Genova. Saranno i prossimi accertamenti e le analisi sul materiale a disposizione degli inquirenti, compresa una telefonata arrivata al 112 poche ore prima del delitto, a chiarire se gli allarmi lanciati dalla famiglia di Alice Scagni, la 35enne massacrata a coltellate a Genova la sera del primo maggio, siano stati in qualche modo sottovalutati o siano rimasti inascoltati.
Per il delitto è nel carcere di Marassi, il fratello Alberto, 42enne disoccupato accusato di aver colpito almeno 20 volte la ragazza al culmine di un diverbio, dovuto all'ennesima pressante richiesta di denaro avanzata dall'uomo ai familiari.

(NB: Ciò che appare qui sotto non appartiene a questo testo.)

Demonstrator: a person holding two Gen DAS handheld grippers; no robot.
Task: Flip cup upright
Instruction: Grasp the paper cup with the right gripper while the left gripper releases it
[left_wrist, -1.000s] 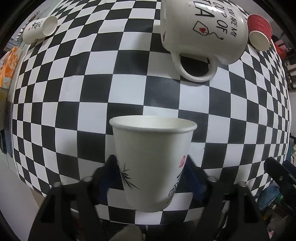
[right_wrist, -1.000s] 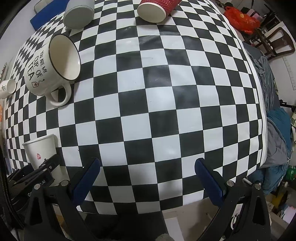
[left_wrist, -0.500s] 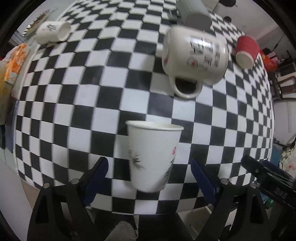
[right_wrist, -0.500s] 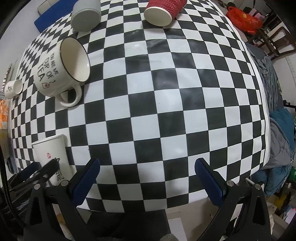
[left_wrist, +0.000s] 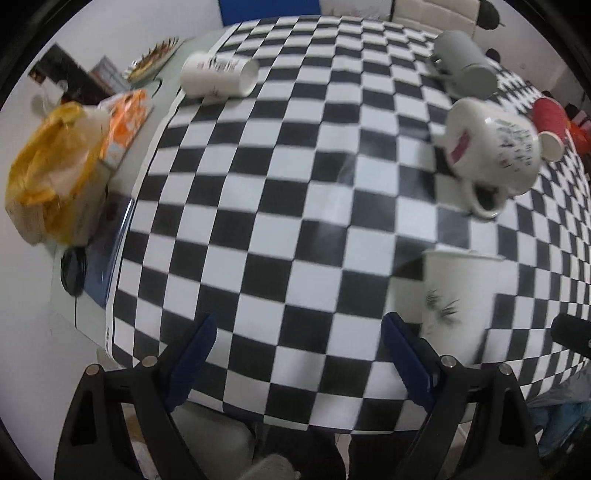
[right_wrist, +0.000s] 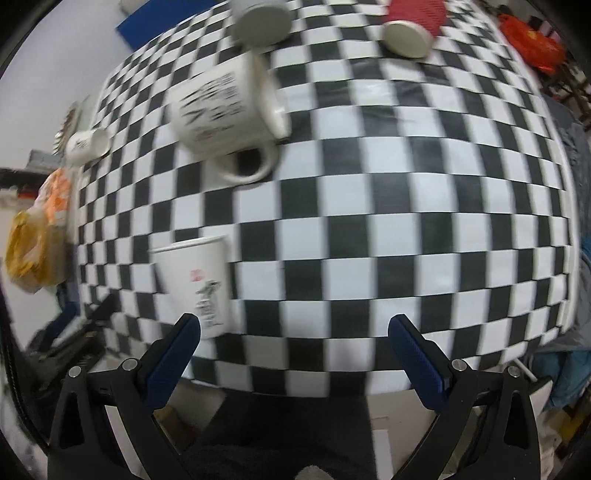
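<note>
The white paper cup (left_wrist: 458, 306) stands upright, mouth up, near the front edge of the checkered tablecloth (left_wrist: 295, 206); from the right wrist view it (right_wrist: 195, 280) sits just beyond the left fingertip, outside the gap. The left gripper (left_wrist: 295, 332) has its jaws spread wide with nothing between them, the cup just to the right of its right finger (left_wrist: 402, 347). The right gripper (right_wrist: 293, 328) is likewise spread apart and holds nothing. Behind the cup lies a big white mug (left_wrist: 491, 147) on its side, handle toward the front. Farther back lie a grey mug (left_wrist: 465, 66) and a red ribbed paper cup (left_wrist: 550, 125), both on their sides. Another white cup (left_wrist: 218, 75) lies on its side at the far left edge of the cloth. Off the cloth to the left sit a yellow bag (left_wrist: 51, 177) and an orange packet (left_wrist: 122, 122).
</note>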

Un agguato sotto casa in via Fabrizi, nel quartiere di Quinto, al quale hanno assistito impotenti diversi testimoni.
La procura ha aperto un fascicolo contro ignoti per verificare l'ipotesi di omissione di atti d'ufficio e omissione di denuncia, sulla base delle dichiarazioni rese in particolare dalla madre della vittima che, nelle ore successive alla tragedia, ha parlato di richieste di aiuto alle forze dell'ordine da parte della famiglia, fatte per segnalare le condizioni di alterazione del figlio, forse sottovalutate.
La donna avrebbe citato diverse telefonate fatte alle forze dell'ordine tra metà aprile e il giorno del delitto, nel quadro di una situazione sempre più complessa da gestire. Non solo le richieste continue di denaro ma anche l'astio che trapela dalle parole scritte sui social e le manie di persecuzione del 42enne che temeva di essere escluso dall'eredità e di essere spiato con le microspie. E voleva soldi, in quantità sempre maggiori. Una situazione di tensione che aveva spinto la famiglia anche a chiedere per lui un supporto psichiatrico al centro di salute mentale più vicino, quello di Sampierdarena. L'appuntamento era già stato fissato per il 2 di maggio, ma non si è fatto in tempo, per poche ore. Scagni, senza lavoro e con problemi psichici, avrebbe minacciato a più riprese la famiglia nei confronti della quale serbava rancore per questioni di denaro. Soldi chiesti a più riprese anche alla nonna, che vive nello stesso palazzo del quartiere dove viveva l'uomo: l'anziana aveva il sospetto che ci fosse proprio il nipote dietro ad alcuni danneggiamenti alla porta di casa, compreso un tentativo di incendio di poche settimane precedente il delitto, ripicche arrivate proprio in seguito alle richieste di denaro negate dalla donna stessa e da parte dei genitori.
C'è poi una telefonata, allegata agli atti dell'ordinanza di custodia cautelare in carcere del 42enne: risale al primo pomeriggio del 1 maggio, parte dal padre di Alberto Scagni ed è diretta al 112. Sette ore prima della tragedia l'uomo aveva sollecitato un intervento delle forze dell'ordine dopo aver ricevuto minacce di morte dal figlio. Parole dirette a lui, alla sorella Alice e al marito di lei. Dentro la telefonata un «datemi i soldi o vi taglio la gola» pronunciato dal 42enne verso i parenti, che rafforzerebbe l'ipotesi della premeditazione del delitto, aggravante già ipotizzata dagli inquirenti anche per la modalità dell'aggressione.
Verranno acquisite anche i tabulati con le telefonate indirizzate al numero unico di emergenza di
cui parla la madre di Alice e verranno ascoltati i funzionari intervenuti nel tentato incendio alla porta di casa della nonna di Scagni. Serviranno a stabilire se un intervento tempestivo avrebbe potuto salvare la ragazza.